For each round of MTTT, individuals from every household were tested with either the cRDT (control arm) or uRDT (intervention arm). Individuals with a positive RDT result were treated with a first-line antimalarial, artemether-lumefantrine, an artemisinin-based combination therapy (ACT), except for special cases such as pregnant women and infants who were referred to the clinic for treatment. During all four intervention rounds, participants who tested positive for malaria were tracked by a follow-up visit at their homes at least once to ensure compliance to the treatment regimen. In addition, contacts of the parasite-positive individuals or their household heads were obtained for a subsequent follow-up call for enquiry and advice for compliance and completion of medication. In addition to on-site diagnosis and treatment, the trained volunteers provided home-based treatment for all participants who became symptomatic of malaria and tested positive at any point in time. Participants were considered missed if they had moved out or relocated out of the community or were visited at least three times and were unreachable. During each visit, individuals who had moved into the community or were not recruited prior to the first MTTT and were willing to partake of the study were invited to provide informed written consents and recruited into the study.

Sample collection during MTTT

During each MTTT, asymptomatic malaria screening by researchers with the help of the nurses and CBHVs was accomplished by visiting the residents in their homes. Following completion of written informed consent, demographic features such as age, sex and bednet use were obtained. The axillary temperature of each participant was captured using a digital hand-held thermometer. About 150 μl finger-pricked blood was obtained from each participant to spot a Whatman no. 3 filter paper as well as an RDT (NxTEK Ultra-sensitive or SD Bioline HRP2 RDT) following the manufacturer’s instruction. The blood-stained Whatman no. 3 filter papers were air dried and each dry blood spot (DBS) was kept in individual Ziploc bags containing a desiccant and stored at 4 °C until processed (beginning a week after each collection). In addition, 5 μl finger-pricked blood of all children < 15 years old was used to determine haemoglobin levels using the Urit 12 haemoglobin metre.
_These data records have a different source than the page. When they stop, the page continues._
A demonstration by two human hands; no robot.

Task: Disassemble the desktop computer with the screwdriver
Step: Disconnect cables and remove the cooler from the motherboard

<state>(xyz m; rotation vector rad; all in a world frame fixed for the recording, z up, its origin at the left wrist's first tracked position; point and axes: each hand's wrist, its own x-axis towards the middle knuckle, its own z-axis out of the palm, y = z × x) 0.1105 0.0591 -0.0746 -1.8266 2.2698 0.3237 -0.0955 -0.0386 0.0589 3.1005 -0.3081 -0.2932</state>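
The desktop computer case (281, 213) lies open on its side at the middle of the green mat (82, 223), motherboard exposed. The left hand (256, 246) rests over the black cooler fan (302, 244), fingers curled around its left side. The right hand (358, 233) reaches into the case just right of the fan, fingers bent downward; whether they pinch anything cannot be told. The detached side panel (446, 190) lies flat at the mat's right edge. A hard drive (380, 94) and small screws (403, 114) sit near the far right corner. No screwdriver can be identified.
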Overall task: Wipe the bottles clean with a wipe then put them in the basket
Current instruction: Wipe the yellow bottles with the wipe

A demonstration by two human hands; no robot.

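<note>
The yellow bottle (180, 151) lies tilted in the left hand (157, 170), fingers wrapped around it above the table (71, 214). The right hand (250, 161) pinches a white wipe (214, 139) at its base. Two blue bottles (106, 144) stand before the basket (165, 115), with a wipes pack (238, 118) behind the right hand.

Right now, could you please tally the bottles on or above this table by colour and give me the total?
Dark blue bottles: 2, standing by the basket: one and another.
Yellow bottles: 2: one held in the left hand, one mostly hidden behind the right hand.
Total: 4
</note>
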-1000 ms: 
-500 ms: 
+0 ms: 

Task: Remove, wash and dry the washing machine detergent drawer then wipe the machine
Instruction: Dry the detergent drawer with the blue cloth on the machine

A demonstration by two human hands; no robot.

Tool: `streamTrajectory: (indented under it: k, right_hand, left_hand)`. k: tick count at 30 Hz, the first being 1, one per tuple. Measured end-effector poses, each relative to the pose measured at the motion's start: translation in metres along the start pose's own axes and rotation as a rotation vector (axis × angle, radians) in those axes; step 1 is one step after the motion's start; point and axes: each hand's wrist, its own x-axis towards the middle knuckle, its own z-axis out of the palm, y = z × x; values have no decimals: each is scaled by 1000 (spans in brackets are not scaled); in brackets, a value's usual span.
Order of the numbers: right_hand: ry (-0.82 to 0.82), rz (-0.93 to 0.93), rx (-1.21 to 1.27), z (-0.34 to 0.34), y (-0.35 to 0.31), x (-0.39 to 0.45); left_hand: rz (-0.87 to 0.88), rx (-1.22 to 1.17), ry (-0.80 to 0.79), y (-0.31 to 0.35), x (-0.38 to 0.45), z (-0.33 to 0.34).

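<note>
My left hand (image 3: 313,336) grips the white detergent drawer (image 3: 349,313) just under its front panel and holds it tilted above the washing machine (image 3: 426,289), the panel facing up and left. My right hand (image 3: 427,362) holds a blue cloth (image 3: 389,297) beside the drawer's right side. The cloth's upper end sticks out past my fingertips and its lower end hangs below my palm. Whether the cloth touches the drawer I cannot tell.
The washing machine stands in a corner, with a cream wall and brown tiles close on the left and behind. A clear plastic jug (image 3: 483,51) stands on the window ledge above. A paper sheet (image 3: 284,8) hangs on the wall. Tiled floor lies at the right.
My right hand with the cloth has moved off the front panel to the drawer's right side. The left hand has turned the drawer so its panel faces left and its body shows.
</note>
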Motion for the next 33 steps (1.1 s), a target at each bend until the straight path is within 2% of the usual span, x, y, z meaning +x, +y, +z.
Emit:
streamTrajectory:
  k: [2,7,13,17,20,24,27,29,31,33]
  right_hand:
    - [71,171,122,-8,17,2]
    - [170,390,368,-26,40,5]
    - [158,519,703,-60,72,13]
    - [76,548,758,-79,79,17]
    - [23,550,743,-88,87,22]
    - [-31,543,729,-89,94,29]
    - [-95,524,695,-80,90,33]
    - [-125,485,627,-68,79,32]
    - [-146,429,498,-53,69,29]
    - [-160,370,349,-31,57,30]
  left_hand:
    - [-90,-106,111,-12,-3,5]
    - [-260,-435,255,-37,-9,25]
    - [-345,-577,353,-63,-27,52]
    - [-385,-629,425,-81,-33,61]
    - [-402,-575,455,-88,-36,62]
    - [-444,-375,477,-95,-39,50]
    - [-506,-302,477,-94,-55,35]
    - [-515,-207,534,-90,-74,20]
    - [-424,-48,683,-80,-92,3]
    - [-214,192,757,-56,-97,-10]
Sample collection after MTTT

Home-based testing was implemented during the periods between two successive MTTTs. Any febrile study participant contacted a CBHV for a malaria RDT (NxTEK Ultra-sensitive or SD Bioline HRP2 RDT) test, with DBS preparation as described above and treatment with artemether-lumefantrine.

Laboratory analysis

DNA extraction

Genomic DNA isolation from the DBS was carried out using the Chelex method [20]. Briefly, two 3-mm-diameter discs were punched out of the DBS into a sterile 1.5-ml microfuge tube. An aliquot of 1 ml of 0.5% Tween-phosphate-buffer saline (PBST) was added to the tube, vortexed and incubated with shaking overnight at room temperature. The tubes were subsequently centrifuged at 12,300×g for 2 min and the supernatant aspirated. Next, 1 ml of PBS was added, vortexed and incubated at 4 °C for 30 min. The supernatant was aspirated; lastly, 100 μl of nuclease-free water and 50 μl of 20% Chelex were added to the tube, incubated at 95 °C for 10 min with intermittent vortexing every 2 min. The tubes were finally centrifuged at 12,300×g for 8 min and the supernatant was transferred into a sterile 0.5-ml microfuge tube and used immediately or stored at − 20 °C.

Parasite carriage determination by PET-PCR

PET-PCR assay as previously described by Lucchi et al. [21] was performed for all samples, with slight modification as described by [22]. Briefly, multiplex amplification of the 18s rRNA gene (Plasmodium spp.) and r364 gene (P. falciparum) was performed in a 15-μl reaction containing 2X TaqMan Environmental Master Mix 2.0 (Applied BioSystems) and 0.25 μM each of forward and reverse primers except for the P. falciparum HEX-labelled primer whose concentration was 0.125 μM and 2 μl of DNA template. A tenfold serial dilution of NF54 wild-type P. falciparum DNA with an initial concentration of 12.32 ng/μl was used to generate a standard curve to quantify P. falciparum present in each sample. The reactions were performed under the following cycling parameters: initial hot-start at 95 °C for 15 min, followed by 45 cycles of denaturation at 95 °C for 20 s, annealing at 63 °C for 40 s and extension at 72 °C for 30 s. All assays were performed using the QuantStudio™ 3 and 7500 Fast thermocyclers (Applied BioSystems).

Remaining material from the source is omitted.